By expanding visibility in Asian markets, project44 will help buyers of Asian goods increase the resiliency of their supply chains. And in the process, project44 will extend visibility to domestic Asian shippers and logistics service providers who demand the same real-time transportation visibility enjoyed in western markets.

MSK conserves packing resources

Industrial packing solutions provider MSK is looking at ways to help reduce the amount of plastic used when wrapping goods for storage and transportation.
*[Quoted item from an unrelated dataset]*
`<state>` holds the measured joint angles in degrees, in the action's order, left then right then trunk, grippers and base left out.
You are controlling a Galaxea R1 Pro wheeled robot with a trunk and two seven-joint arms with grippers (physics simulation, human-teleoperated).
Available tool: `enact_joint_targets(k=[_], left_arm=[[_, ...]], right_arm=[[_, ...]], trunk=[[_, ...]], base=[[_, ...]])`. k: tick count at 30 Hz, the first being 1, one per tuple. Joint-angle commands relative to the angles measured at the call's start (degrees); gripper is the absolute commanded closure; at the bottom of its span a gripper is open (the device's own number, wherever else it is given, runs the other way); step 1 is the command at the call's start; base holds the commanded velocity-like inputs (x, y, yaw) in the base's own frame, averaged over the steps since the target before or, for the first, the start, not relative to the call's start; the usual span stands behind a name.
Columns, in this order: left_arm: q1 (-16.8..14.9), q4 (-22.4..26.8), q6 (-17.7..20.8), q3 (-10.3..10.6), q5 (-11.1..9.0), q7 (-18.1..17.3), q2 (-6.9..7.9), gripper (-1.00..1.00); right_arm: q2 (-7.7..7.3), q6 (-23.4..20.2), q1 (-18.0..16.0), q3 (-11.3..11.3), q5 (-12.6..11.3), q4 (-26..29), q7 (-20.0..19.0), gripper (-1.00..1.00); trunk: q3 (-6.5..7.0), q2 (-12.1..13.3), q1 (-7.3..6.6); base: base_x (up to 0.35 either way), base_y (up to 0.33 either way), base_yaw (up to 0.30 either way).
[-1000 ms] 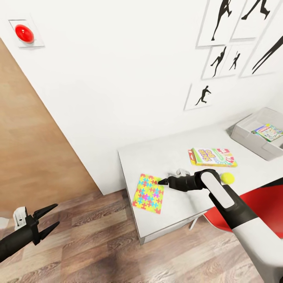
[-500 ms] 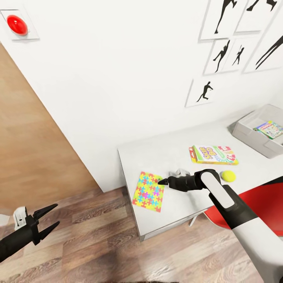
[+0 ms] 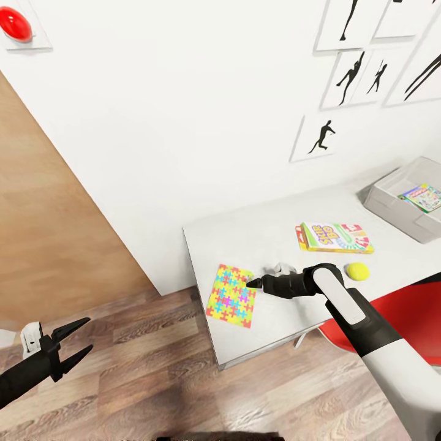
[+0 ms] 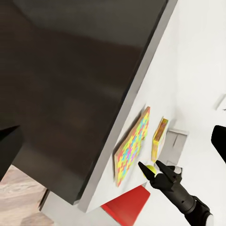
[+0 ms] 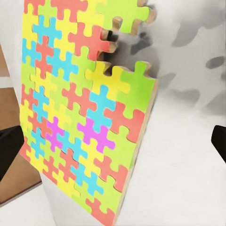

The use of film to secure loads on pallets is still frequently the packing solution that is the most economical and gentle on the environment. Nevertheless, it is possible to achieve considerable savings in material and costs with the choice of the suitable method.

That is why, through the choice of the right method, packaging unit costs can often be kept stable or even reduced, even with rising film costs. MSK has specialised in individual, comparative tests of different packaging methods as well as transport simulations with customer products from a wide range of industries.

Customer test centres set up specifically for this allow fact-based decisions related to film needs and load stability. It is also often possible to realise noticeable savings in the primary packaging through the optimisation of the secondary packaging.

Aside from the choice of packaging method (shrinking, hood stretching, or spiral stretching) another decisive factor is the choice of the packaging material – the film. Often it is possible to use thinner films or even films made of recycled material. For example, pallet loads have been packed on MSK packaging machines with films made of 98% bio-based materials – a milestone in the reduction of the CO2 footprint.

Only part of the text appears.